I write this post as I lay in bed at 8:30PM on Sunday evening with the intent for this to post Monday morning and having just finished a nice 20 minute yoga session lit only by two vanilla scented candles in my dark abode. I’m trying to create a relaxing environment for myself while the world outside my door floods, as it’s been raining all day. But as I stated earlier, it only seems fitting for how I feel. What makes everything all the worse, is not believing what actually happened and therefore reliving the moment over and over to be sure what happened actually happened.
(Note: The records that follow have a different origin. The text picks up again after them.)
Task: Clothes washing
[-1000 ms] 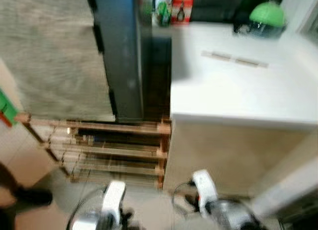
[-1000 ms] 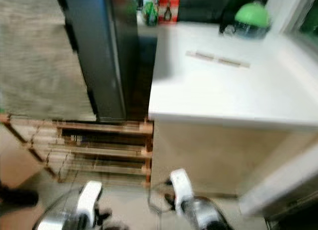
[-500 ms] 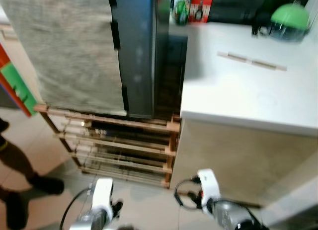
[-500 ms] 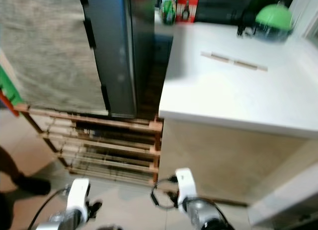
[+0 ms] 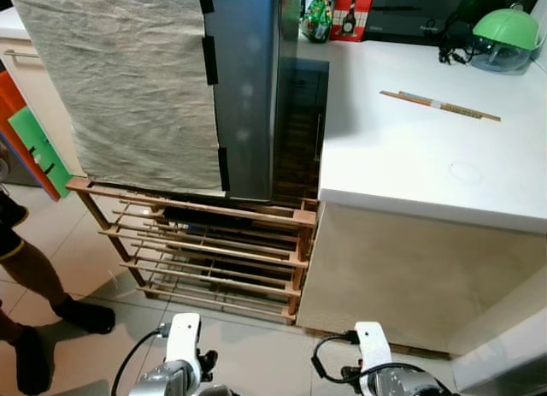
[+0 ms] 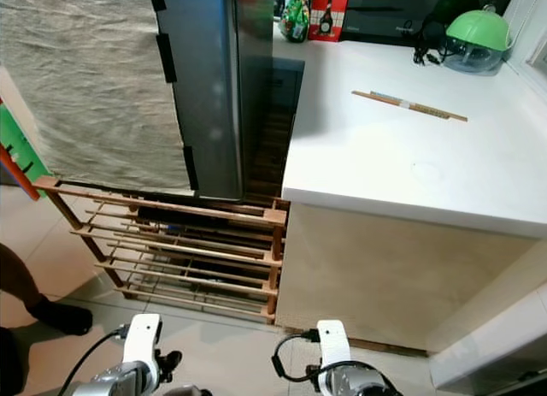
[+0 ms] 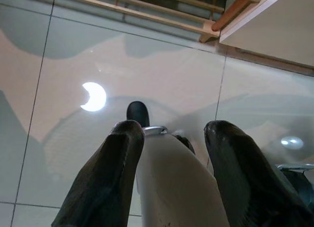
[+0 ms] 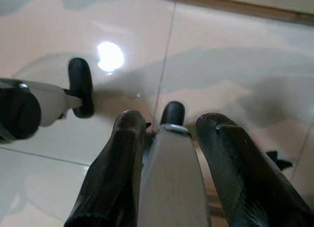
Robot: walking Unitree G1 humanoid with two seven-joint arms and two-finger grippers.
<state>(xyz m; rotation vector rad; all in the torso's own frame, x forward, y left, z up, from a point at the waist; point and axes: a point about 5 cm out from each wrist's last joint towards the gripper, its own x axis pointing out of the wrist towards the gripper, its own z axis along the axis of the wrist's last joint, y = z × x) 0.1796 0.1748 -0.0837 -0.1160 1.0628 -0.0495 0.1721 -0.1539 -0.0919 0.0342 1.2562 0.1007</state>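
Note:
A large crumpled beige-grey cloth hangs flat at the upper left, down to the top of a wooden slatted rack. Both arms hang low at the bottom edge of the head views, the left arm and the right arm, far below the cloth. In the left wrist view my left gripper points down at the tiled floor, its fingers apart and holding nothing. In the right wrist view my right gripper hangs the same way, open and empty, over the glossy tiles.
A dark tall panel stands between the cloth and a white counter, which carries chopsticks, a green-lidded appliance and bottles. A person's leg stands at the left on the beige floor tiles.
The whole picture has shifted and sharpened as the camera moved; the rack and counter sit lower and further right. The arms still hang low. More of the person's leg is in view.

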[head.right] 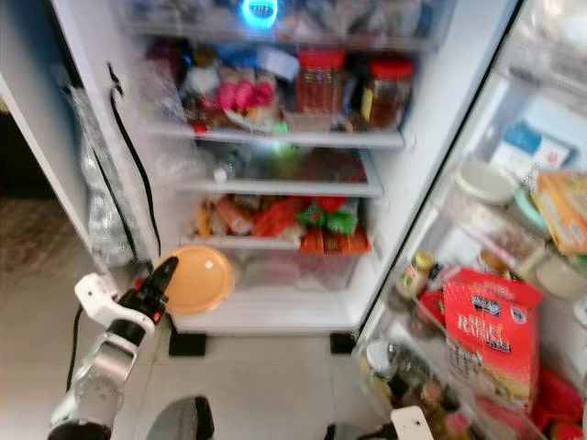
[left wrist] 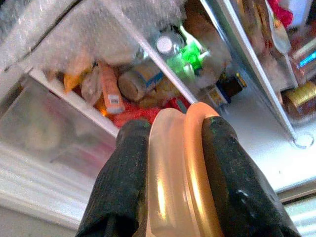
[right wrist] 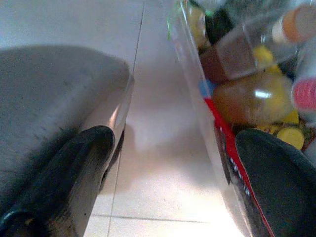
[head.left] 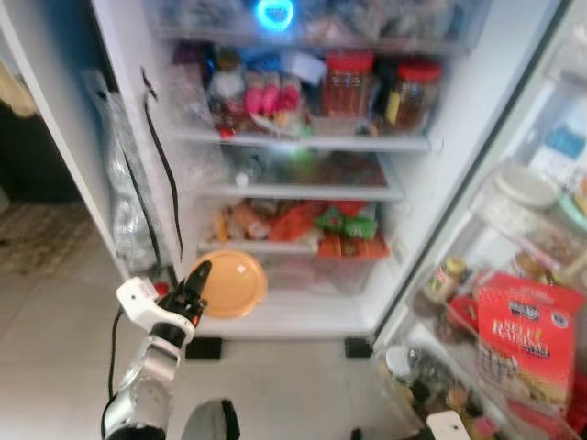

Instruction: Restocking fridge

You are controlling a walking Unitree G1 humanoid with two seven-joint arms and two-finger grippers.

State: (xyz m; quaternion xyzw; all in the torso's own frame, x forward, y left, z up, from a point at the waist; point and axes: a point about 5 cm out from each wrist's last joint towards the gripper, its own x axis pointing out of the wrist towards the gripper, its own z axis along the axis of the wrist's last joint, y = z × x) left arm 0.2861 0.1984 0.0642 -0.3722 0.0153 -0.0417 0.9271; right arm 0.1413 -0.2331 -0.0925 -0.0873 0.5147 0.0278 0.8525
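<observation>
Left gripper of mine is clamped on the orange lid, held on its edge so it can slide into the fridge, while my right gripper hangs open.

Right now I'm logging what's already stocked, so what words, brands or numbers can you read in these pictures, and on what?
"SELF RAISING": on the red box in the fridge door shelf; its smaller print is too blurred to read.
Labels on the red-lidded jars on the upper shelf: too blurred to read.
Packets on the lower shelf: print too small to read.
Orange lidded container held by the left gripper: no text visible.
</observation>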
It’s like opening a wound again each time.
Despite all of this, I have to say I am reminded how thankful I am to have some amazing people in my life. After it happened yesterday, I called a friend in hysterics who dropped what he was doing and drove over to my apartment where he hugged me and tried to relax me for an hour or so. I was also swarmed with loving text messages as I shared the news and worried phone calls. While out Saturday night for a friend’s birthday, I had numerous hugs, friend’s claiming they’d punch me if I started crying but when it happened, they rushed over, sat next to me, hugged me, hid my face until I had stopped the water works and helped wipe the tears from my face so no one would be the wiser. I’ve had numerous offers to hang out today, grab frozen yogurt, drink hot chocolate, have a glass of wine, whatever. Unfortunately I was feeling rather anti-social and instead decided to eat too much sugar (tummy ache..boo) and watch ‘Little Women,’ clean my bathroom, and go grocery shopping. I figured the only people I could probably convince to watch ‘Little Women’ with me would be my mom and sister, but with my mom in IL and my sister in Africa, I knew I was going solo and I was okay with that. But I still feel truly thankful for the love and support I’ve been getting from friends all over the country. Thank you. I love you all.
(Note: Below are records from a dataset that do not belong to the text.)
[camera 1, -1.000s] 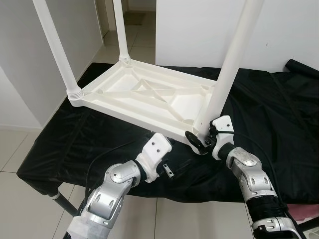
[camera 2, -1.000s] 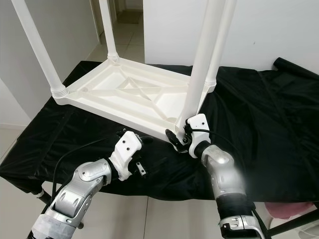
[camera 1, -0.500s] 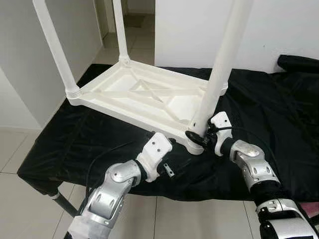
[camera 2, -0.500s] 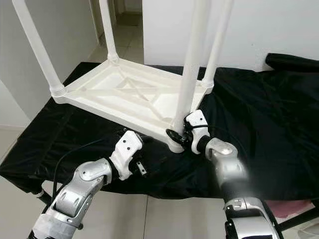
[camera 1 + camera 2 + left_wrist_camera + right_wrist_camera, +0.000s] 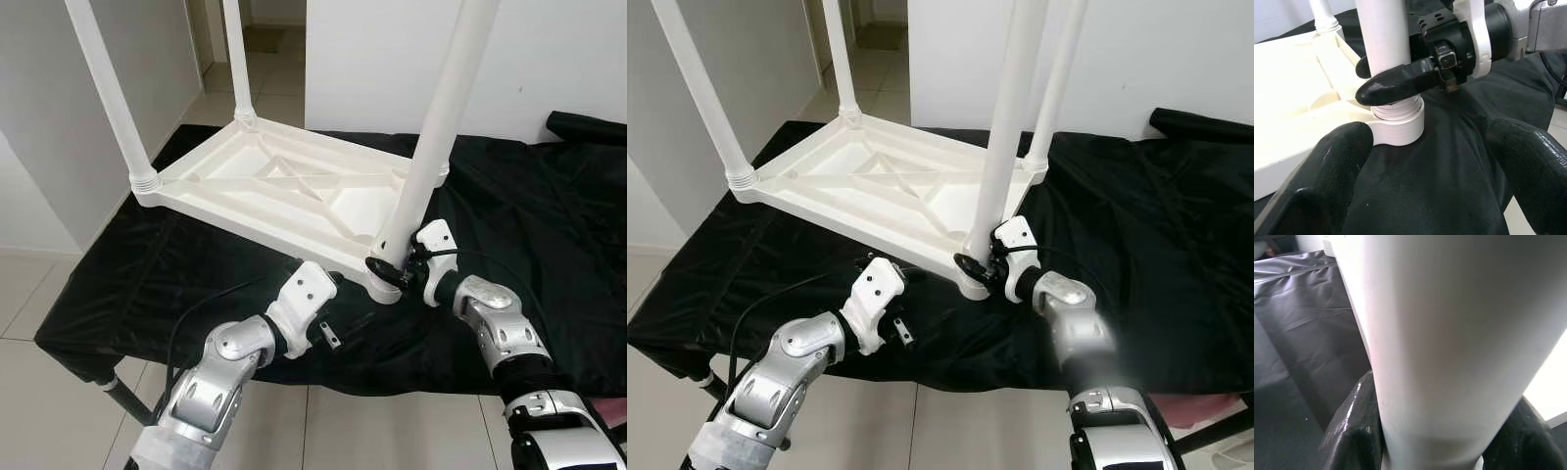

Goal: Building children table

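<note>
Right end effector clamps the near table leg – left wrist view reveals the socket; left end effector gapes wide.

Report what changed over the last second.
The right claw, shut on the near table leg, swung that leg's top leftward, nearer upright. The left claw stayed open, hovering over the black cloth. The upturned white table stayed put.
</note>
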Controlling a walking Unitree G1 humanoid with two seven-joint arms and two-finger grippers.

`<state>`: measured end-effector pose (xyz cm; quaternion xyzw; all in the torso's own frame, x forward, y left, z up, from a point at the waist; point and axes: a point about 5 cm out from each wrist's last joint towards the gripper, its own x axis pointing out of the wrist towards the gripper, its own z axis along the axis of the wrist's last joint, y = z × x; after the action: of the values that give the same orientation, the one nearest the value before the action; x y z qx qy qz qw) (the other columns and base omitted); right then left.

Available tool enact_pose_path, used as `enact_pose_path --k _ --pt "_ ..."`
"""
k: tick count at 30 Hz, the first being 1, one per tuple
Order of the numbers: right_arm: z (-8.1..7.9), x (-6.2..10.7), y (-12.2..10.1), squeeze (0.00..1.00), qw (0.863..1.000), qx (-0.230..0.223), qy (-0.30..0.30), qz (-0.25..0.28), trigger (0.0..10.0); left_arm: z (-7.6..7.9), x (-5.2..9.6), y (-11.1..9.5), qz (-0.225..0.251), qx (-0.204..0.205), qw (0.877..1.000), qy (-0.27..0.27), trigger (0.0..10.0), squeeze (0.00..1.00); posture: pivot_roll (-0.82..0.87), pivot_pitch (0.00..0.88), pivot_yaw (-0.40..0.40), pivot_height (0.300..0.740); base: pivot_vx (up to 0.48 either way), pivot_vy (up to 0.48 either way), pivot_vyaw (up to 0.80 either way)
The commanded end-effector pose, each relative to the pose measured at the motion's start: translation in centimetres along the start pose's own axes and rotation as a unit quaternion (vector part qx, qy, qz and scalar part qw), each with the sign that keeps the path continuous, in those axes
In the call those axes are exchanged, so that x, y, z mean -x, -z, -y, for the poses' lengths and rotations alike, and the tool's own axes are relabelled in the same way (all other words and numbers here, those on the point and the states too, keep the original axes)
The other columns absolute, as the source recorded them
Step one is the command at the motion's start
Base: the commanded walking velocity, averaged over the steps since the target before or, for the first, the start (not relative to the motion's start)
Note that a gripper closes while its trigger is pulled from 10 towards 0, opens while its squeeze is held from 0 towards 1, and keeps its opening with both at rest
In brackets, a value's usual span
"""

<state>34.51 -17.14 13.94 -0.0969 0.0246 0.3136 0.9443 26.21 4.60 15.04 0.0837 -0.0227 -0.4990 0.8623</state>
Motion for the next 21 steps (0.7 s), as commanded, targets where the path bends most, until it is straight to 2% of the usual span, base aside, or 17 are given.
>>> enact_pose_path --k 1,4,6,10,14,18,20,21 --pt "-0.1 -0.2 0.5 0.00 0.999 -0.013 0.045 -0.011 10.0 -0.4 0.2 0.1 -0.005 0.002 0.999 -0.039 10.0 0.00 0.00 0.027 0.017 0.740 0.000 0.000 0.00" --pt "-0.2 -0.2 0.4 0.00 0.998 -0.015 0.056 -0.010 10.0 -0.4 0.2 0.1 -0.005 0.002 0.999 -0.039 10.0 0.00 0.00 0.027 0.017 0.740 0.000 0.000 0.00" --pt "-1.1 -0.6 0.1 0.00 0.996 -0.022 0.086 0.004 10.0 -0.4 0.2 0.1 -0.005 0.002 0.999 -0.039 10.0 0.00 0.00 0.022 0.012 0.740 0.000 0.000 0.00" --pt "-1.5 -0.6 0.0 0.00 0.995 -0.027 0.100 0.010 10.0 -0.4 0.2 0.1 -0.004 0.002 0.999 -0.039 10.0 0.00 0.00 0.022 0.012 0.740 0.000 0.000 0.00" --pt "-2.7 -0.8 0.0 0.00 0.973 -0.085 0.216 0.015 10.0 -0.3 0.2 0.2 -0.005 0.000 0.999 -0.035 10.0 0.00 0.00 0.012 0.012 0.740 0.000 0.000 0.00" --pt "-2.8 -0.8 0.1 0.00 0.969 -0.095 0.228 0.013 10.0 -0.3 0.1 0.2 -0.005 0.000 0.999 -0.035 10.0 0.00 0.00 0.012 0.012 0.740 0.000 0.000 0.00" --pt "-3.6 -0.6 0.3 0.00 0.951 -0.107 0.290 0.007 10.0 -0.3 0.1 0.2 -0.006 -0.001 0.999 -0.034 10.0 0.00 0.00 0.005 0.009 0.740 0.000 0.000 0.00" --pt "-3.6 -0.6 0.3 0.00 0.951 -0.107 0.290 0.007 10.0 -0.3 0.1 0.2 -0.006 -0.001 0.999 -0.034 10.0 0.00 0.00 0.005 0.009 0.740 0.000 0.000 0.00"
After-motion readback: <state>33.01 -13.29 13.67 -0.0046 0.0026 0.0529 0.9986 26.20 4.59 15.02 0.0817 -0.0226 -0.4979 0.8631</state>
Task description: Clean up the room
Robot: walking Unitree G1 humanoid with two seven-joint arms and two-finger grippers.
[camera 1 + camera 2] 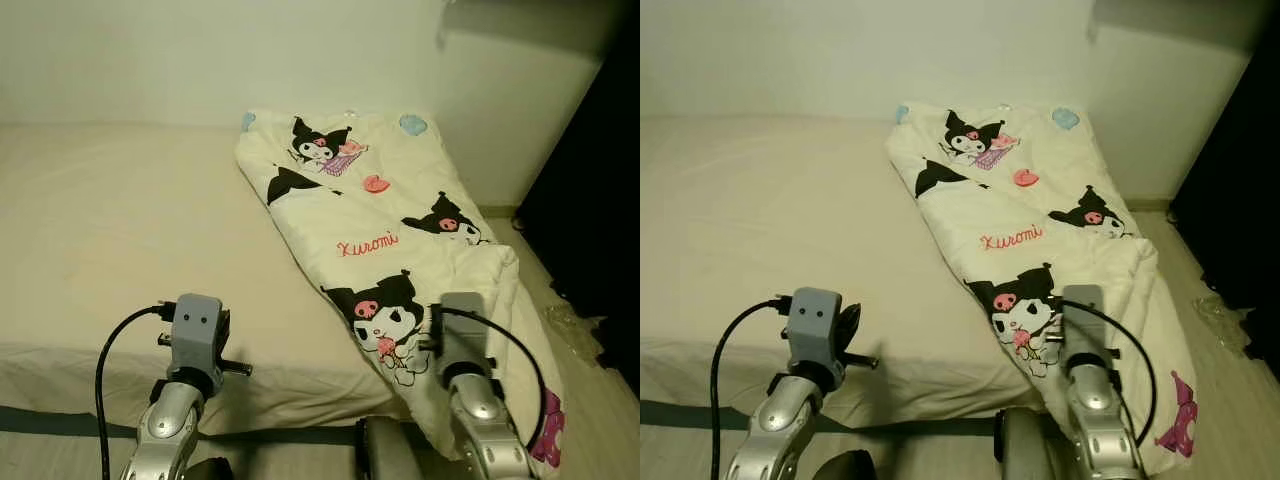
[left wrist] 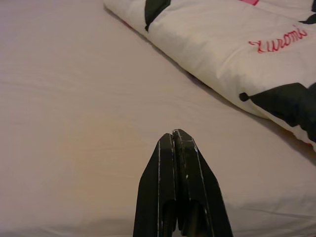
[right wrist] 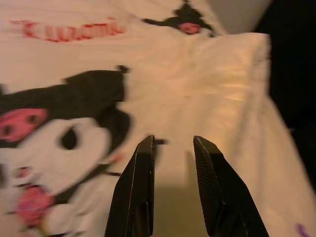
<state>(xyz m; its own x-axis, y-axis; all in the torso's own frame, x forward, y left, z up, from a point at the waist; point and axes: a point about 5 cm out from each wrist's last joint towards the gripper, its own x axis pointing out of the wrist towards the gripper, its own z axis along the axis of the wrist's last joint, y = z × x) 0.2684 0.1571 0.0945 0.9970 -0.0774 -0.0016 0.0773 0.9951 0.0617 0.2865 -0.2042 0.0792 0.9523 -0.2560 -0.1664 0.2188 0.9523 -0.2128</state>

While I’m trying to deal with my own personal “tragedies” that I know in the grand scheme of things are nothing compared to the real tragedies in the world, the least I can do is try to distract myself, move forward, and help others. When you help other people, it comes back to you and makes you feel good. A few days ago, I told you all about the GAP Give and Get Program, which I love! I spent my lunch break the other day wandering around GAP and walked away with a new track jacket! There was one in a different color on a sale but it was a medium and I liked the way the small fit, so I went with the not-on-sale color. But I don’t feel guilty for this purchase in any way, because while I got 30% off, 5% of what I paid went to Habitat for Humanity! Feel good vibes!
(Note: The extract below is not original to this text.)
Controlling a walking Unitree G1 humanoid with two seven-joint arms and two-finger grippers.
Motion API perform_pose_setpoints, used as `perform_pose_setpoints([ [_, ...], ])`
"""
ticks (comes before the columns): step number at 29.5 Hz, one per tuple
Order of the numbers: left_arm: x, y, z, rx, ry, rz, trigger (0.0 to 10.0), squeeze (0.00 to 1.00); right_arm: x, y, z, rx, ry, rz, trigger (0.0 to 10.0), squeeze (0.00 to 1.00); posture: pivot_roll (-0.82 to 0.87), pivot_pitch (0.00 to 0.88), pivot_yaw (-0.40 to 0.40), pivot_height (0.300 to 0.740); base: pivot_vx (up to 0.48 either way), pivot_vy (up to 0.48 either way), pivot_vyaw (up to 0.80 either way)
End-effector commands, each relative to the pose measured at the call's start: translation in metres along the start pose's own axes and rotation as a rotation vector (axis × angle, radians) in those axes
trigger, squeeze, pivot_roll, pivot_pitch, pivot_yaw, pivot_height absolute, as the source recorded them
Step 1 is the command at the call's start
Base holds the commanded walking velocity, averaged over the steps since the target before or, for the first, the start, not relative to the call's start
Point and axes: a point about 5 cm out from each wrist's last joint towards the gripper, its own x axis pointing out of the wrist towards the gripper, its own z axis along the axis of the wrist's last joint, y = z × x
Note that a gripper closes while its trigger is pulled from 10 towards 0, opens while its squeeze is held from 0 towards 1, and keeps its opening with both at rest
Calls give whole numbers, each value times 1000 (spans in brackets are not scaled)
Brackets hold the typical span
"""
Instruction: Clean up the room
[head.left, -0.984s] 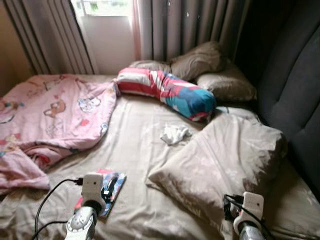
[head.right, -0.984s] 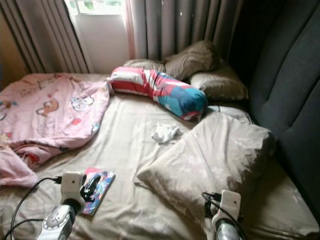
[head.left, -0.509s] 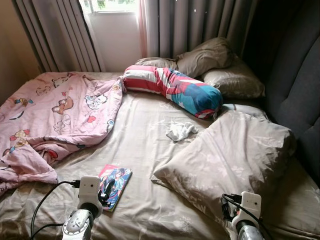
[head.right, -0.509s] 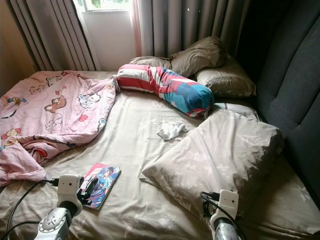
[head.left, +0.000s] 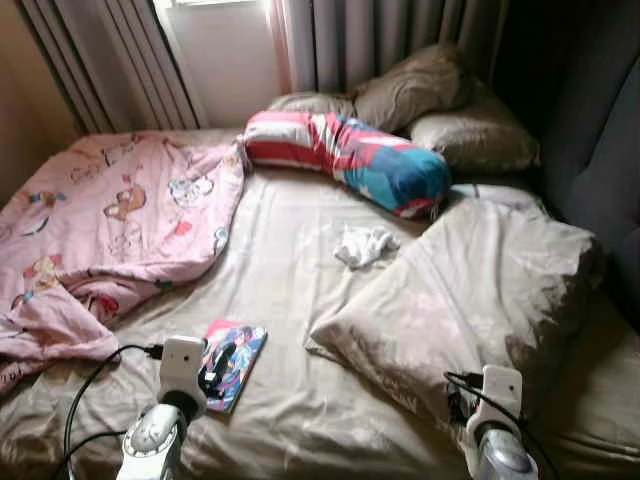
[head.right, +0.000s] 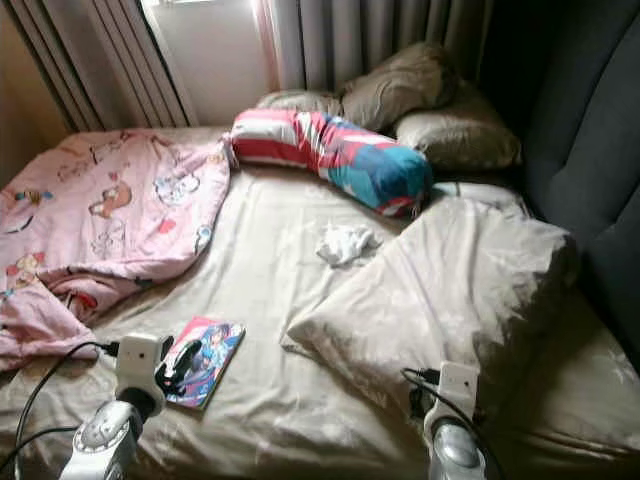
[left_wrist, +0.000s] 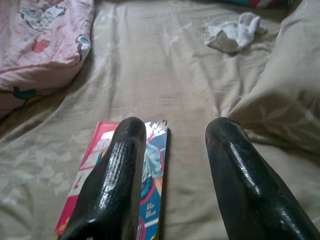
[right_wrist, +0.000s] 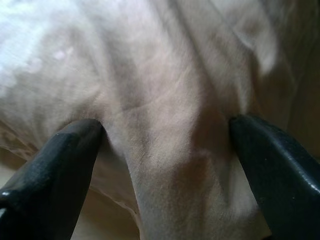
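On the bed (head.left: 290, 270) we see a thin comic book (head.left: 234, 350) lying flat, its pink and blue cover up. A crumpled white cloth (head.left: 362, 244) lies mid-bed, near a large beige pillow (head.left: 470, 290). A striped bolster (head.left: 350, 162) lies across the head end, and a rumpled pink blanket (head.left: 110, 220) is heaped along the left side.

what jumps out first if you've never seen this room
The striped red, white and blue bolster lying across the head of the bed, with the crumpled pink cartoon blanket heaped on the left side. Nearer, a colourful book lies on the beige sheet just ahead of the open left pincer.
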Motion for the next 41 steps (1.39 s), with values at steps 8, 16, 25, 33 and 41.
perform_pose_setpoints([
  [8, -13, 6, 6, 17, 0, -21, 10000, 0, -2, 2, -15, 48, 124, -10, 10000, 0, 138, 244, 124, 651, 0, 0, 0],
  [16, -21, 2, 15, 23, -6, -37, 10000, 0, -3, 9, -18, 44, 152, 23, 10000, 0, 168, 274, 141, 651, 0, 0, 0],
  [25, -38, 3, 22, 27, 3, -23, 10000, 0, -7, 11, -28, 14, 188, 32, 0, 0, 198, 299, 143, 651, 0, 0, 0],
  [33, -42, -1, 28, 25, 5, -27, 10000, 0, -8, 17, -29, 16, 184, 52, 0, 0, 204, 312, 144, 651, 0, 0, 0],
  [41, -42, 0, 33, 24, 9, -14, 10000, 0, -8, 17, -31, 20, 187, 51, 0, 0, 203, 311, 135, 651, 0, 0, 0],
])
A Santa Monica, CA based company that I absolutely love is a shoe company called TOMS (http://www.toms.com/). Toms works off the One for One idea: With every pair you purchase, TOMS will give a pair of new shoes to a child in need. How could you not feel good about purchasing from them? In LA, TOMS are often deemed “hipster” shoes and while I don’t think I fall into that “hipster” category, I don’t care if someone wants to call me that because I bought a pair of shoes that gives back. They’re cute, come in many styles and are relatively comfortable. I wear them to work all the time and if you add your own additional insert, they were often more comfortable working on the floor than many of my other pairs of shoes. I have one pair already but decided to buy a second pair that I’d been eyeing for several weeks along with a new tshirt.
There is an event on April 5th, called ‘A Day Without Shoes’ which TOMS uses to raise awareness of the impact a pair of shoes (or lack thereof) can have on a child’s life (http://www.onedaywithoutshoes.com/splash ). The work this company does, is truly amazing and inspiring. While I don’t think I will be able to successfully go without shoes that day (shoes are generally required in my workplace), I plan on wearing my new tshirt to support this day, along with a pair of TOMS. It’s the little things that count and send more of those feel good vibes.